(Exercise details):
Search the data for the word "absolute" and copy out every line that has it.

(Extracted records):

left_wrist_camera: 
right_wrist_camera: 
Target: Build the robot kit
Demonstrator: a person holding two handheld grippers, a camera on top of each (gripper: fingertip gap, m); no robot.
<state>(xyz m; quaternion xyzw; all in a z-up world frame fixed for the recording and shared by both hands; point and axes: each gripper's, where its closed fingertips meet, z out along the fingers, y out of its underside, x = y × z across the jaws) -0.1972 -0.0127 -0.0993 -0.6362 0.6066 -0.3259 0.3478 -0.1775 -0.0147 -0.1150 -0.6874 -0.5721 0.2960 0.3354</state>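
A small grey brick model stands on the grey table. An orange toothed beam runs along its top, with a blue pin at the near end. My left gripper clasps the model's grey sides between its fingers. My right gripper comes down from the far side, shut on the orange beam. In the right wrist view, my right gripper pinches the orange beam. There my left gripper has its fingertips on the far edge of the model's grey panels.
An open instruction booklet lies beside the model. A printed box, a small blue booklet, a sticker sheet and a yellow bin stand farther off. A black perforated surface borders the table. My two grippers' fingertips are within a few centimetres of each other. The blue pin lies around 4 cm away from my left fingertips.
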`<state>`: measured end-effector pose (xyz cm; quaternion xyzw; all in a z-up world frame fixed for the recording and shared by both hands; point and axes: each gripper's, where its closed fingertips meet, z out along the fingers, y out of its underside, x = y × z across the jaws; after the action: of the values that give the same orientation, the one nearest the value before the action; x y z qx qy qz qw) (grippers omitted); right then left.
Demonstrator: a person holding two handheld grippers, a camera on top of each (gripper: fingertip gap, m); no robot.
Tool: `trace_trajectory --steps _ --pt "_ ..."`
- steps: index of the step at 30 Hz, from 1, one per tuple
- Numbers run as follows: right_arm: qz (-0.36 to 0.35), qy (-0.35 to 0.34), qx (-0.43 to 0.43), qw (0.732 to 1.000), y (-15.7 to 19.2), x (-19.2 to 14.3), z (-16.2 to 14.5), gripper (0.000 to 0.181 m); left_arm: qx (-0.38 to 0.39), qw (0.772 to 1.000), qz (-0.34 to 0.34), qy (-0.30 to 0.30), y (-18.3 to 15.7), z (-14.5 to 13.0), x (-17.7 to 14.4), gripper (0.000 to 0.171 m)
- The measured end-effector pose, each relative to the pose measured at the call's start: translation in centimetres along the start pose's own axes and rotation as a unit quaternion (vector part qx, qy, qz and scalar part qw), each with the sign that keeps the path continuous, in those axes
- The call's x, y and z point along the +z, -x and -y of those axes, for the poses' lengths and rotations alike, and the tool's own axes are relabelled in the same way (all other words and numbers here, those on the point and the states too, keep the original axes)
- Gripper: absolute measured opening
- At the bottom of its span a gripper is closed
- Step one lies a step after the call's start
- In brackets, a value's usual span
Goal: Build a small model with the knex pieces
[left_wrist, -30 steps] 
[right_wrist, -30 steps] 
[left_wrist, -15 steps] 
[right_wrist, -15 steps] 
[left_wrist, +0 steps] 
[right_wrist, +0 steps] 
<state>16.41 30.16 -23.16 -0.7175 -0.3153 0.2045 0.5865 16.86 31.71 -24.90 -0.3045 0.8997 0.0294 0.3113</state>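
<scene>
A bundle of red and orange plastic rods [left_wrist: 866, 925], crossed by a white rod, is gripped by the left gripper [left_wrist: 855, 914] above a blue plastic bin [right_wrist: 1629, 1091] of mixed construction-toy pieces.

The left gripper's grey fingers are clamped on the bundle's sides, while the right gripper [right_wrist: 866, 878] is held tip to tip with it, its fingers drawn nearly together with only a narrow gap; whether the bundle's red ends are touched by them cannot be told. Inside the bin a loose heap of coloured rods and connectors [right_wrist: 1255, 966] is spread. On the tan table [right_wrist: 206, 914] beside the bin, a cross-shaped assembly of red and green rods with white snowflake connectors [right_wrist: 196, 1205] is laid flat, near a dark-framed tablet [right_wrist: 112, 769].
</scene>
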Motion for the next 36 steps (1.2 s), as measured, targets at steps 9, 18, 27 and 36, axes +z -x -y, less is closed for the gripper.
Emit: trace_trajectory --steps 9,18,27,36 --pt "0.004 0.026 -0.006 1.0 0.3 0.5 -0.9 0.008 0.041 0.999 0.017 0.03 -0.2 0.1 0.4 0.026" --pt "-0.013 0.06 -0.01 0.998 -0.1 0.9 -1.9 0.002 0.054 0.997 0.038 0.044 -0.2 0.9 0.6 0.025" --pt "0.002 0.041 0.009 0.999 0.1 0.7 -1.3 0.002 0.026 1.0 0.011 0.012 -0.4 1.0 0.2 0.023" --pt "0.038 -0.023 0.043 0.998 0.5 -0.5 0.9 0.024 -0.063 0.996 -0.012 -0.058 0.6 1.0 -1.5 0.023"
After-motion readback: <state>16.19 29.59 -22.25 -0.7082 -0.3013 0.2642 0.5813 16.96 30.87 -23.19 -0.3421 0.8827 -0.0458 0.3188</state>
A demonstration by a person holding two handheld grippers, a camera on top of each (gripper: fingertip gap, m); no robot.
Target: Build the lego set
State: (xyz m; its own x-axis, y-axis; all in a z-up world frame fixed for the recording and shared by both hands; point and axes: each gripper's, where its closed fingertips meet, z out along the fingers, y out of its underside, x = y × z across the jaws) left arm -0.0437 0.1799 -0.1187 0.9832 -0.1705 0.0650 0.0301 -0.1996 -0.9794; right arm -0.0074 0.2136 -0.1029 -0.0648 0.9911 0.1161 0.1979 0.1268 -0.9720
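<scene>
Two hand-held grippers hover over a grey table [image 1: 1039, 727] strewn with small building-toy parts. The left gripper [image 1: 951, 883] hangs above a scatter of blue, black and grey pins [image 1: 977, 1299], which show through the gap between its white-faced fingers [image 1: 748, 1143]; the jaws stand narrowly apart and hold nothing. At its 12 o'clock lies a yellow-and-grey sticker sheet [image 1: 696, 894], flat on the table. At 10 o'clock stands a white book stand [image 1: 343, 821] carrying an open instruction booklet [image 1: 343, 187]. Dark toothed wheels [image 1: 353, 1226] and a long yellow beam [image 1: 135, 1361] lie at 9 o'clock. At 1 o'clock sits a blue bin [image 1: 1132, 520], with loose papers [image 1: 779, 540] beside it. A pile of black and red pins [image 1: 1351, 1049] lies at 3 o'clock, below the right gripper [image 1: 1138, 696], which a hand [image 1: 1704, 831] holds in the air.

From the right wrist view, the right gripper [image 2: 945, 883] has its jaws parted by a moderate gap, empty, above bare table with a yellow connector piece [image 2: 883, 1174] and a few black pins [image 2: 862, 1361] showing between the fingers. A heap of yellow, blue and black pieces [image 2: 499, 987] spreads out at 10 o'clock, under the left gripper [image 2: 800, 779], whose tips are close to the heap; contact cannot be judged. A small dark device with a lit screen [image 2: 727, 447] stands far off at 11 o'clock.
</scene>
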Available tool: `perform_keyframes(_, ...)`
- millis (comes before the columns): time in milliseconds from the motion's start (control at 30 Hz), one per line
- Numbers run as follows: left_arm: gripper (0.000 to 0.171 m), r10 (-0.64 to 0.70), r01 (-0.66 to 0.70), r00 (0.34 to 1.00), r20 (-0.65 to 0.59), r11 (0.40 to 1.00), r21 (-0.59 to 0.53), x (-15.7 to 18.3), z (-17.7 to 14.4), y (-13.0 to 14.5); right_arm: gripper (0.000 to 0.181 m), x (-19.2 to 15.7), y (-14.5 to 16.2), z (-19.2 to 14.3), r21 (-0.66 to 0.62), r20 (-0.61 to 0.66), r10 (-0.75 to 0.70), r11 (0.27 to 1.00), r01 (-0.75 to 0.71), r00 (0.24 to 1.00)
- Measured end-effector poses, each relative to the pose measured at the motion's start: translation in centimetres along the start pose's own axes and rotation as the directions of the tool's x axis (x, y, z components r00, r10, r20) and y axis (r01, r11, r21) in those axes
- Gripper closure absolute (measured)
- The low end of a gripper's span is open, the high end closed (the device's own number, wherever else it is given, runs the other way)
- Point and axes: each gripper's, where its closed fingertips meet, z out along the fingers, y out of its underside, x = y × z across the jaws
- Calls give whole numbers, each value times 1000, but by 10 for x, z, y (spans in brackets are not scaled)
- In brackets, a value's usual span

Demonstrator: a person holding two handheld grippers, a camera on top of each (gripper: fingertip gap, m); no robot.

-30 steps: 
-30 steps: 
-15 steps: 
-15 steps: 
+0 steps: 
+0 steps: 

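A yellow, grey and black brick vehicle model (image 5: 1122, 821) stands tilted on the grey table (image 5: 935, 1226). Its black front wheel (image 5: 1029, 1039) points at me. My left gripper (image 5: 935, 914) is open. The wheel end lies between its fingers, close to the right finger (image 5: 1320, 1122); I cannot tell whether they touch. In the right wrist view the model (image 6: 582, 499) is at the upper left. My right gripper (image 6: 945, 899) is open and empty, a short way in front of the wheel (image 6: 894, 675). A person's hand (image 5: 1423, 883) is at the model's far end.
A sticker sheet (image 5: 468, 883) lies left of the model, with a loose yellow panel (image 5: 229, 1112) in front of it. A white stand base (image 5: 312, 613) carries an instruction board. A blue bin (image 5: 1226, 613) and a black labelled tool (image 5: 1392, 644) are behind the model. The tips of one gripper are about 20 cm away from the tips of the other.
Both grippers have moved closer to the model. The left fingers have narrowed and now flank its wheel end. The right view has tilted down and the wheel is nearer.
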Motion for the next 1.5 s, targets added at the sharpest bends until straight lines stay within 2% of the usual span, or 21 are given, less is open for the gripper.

(Answer for this exercise):
- Gripper: absolute measured opening
- Gripper closure absolute (measured)

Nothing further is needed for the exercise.